Build-log

Store meaning, not tokens

Calyx 2 min read

  • association
  • retrieval
  • design-notes

Most retrieval systems start by throwing away the thing you care about. A sentence arrives, an embedding model flattens it into a single point, and from then on the system reasons about distance between points. The structure that made the sentence mean something — which idea modified which, what was asserted versus assumed — is gone before the first query runs.

Calyx makes a different first move. We keep the associations.

The cost of flattening

A vector is a lossy summary. Two sentences can land close together while disagreeing, because cosine distance measures surface resemblance, not what was claimed. When you retrieve on distance alone, you get neighbors that look right and answer wrong. The failure is quiet: nothing errors, the model just grounds itself on the nearest plausible text and states it with confidence.

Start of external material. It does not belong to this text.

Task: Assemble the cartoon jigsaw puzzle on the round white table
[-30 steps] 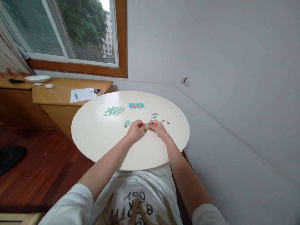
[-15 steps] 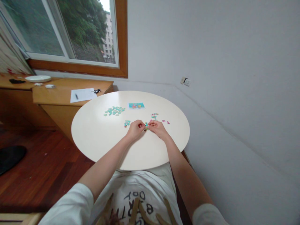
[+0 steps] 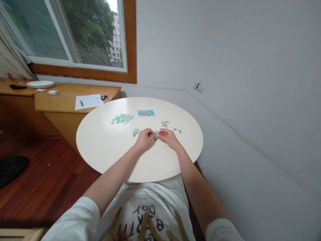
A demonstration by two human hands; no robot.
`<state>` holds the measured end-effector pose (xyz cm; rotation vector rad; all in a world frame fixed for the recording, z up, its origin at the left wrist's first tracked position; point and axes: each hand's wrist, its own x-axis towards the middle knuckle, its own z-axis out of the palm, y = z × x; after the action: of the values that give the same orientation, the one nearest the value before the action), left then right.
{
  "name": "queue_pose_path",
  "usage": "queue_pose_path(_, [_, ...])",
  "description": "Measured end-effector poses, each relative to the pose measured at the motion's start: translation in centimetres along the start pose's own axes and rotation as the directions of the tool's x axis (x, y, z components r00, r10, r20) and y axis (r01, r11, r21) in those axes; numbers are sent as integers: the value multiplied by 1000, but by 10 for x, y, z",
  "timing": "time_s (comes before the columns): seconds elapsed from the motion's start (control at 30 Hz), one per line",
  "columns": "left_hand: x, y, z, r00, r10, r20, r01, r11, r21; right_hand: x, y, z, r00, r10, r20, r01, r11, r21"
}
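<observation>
From my remote seat, the biggest thing I had was the pale wall (image 3: 238,67), running behind the round table (image 3: 107,147) and down its R side. A window (image 3: 87,33) w/ a wood frame was beyond the table, far L. A wooden desk (image 3: 60,100) stood off the table's far-L edge; the person's white shirt (image 3: 147,197) w/ dark lettering was at the table's near edge.

Both hands were over the table, a bit R of its middle, fingertips nearly meeting. L hand (image 3: 144,139): thumb + index narrow, tips close. R hand (image 3: 169,138): fingers bunched, also narrow, tips pointing L. Couldn't tell if either had a pc pinched; too small on my end.

White paper (image 3: 89,99) lay L of the table, on the desk; a white plate (image 3: 40,84) was farther L.

A green heap (image 3: 122,118) of puzzle pcs was on the table's far side, L of its middle. A turquoise picture card (image 3: 145,113) lay flat nr the table's far edge. On the table's R half, a mixed group (image 3: 165,125) of pcs sat just past the R hand. A smaller group (image 3: 136,132) was nr the table's middle, L of the L hand. A green/yellow cluster (image 3: 156,133) was btwn the fingertips, R of the table's middle, partly hidden. Two pink pcs (image 3: 180,131) lay farthest R on the table.
</observation>
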<state>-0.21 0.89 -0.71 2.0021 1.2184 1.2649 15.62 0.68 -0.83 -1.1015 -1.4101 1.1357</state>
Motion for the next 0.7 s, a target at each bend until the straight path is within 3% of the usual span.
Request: queue_pose_path(0.7, [0, -3, 0, 1000, -12, 16, 12, 1000, -14, 2, 4, -2, 1000, 13, 9, -13, 1000, 14])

We measured this on our own corpus. For a set of 200 grounded questions, retrieval by raw nearest-neighbor returned a passage that contradicted the question’s premise 18% of the time. The passages were close in vector space. They were also wrong.

Keeping the edges

The four-verb method names the discipline: Measure, Count, Differentiate, Compose. We measure each unit of meaning, count how often associations recur, differentiate the ones that survive contradiction from the ones that do not, and compose answers from the associations that held.

Concretely, a stored claim carries its edges with it: what it depends on, what it contradicts, and how strongly each link was supported by the source. Retrieval then walks structure, not just proximity. A passage that contradicts the question’s premise gets down-weighted because the contradiction is recorded, not because a second model guessed at it after the fact.

What this buys you

  • Answers cite the association that grounded them, so a wrong answer is traceable to a wrong link rather than to an opaque distance.
  • Contradictions are first-class. A claim that fails against new evidence loses weight instead of lingering as a confident neighbor.
  • The store gets sharper as it grows, because more text means more chances to confirm or break an existing association — not just more points crowding the same space.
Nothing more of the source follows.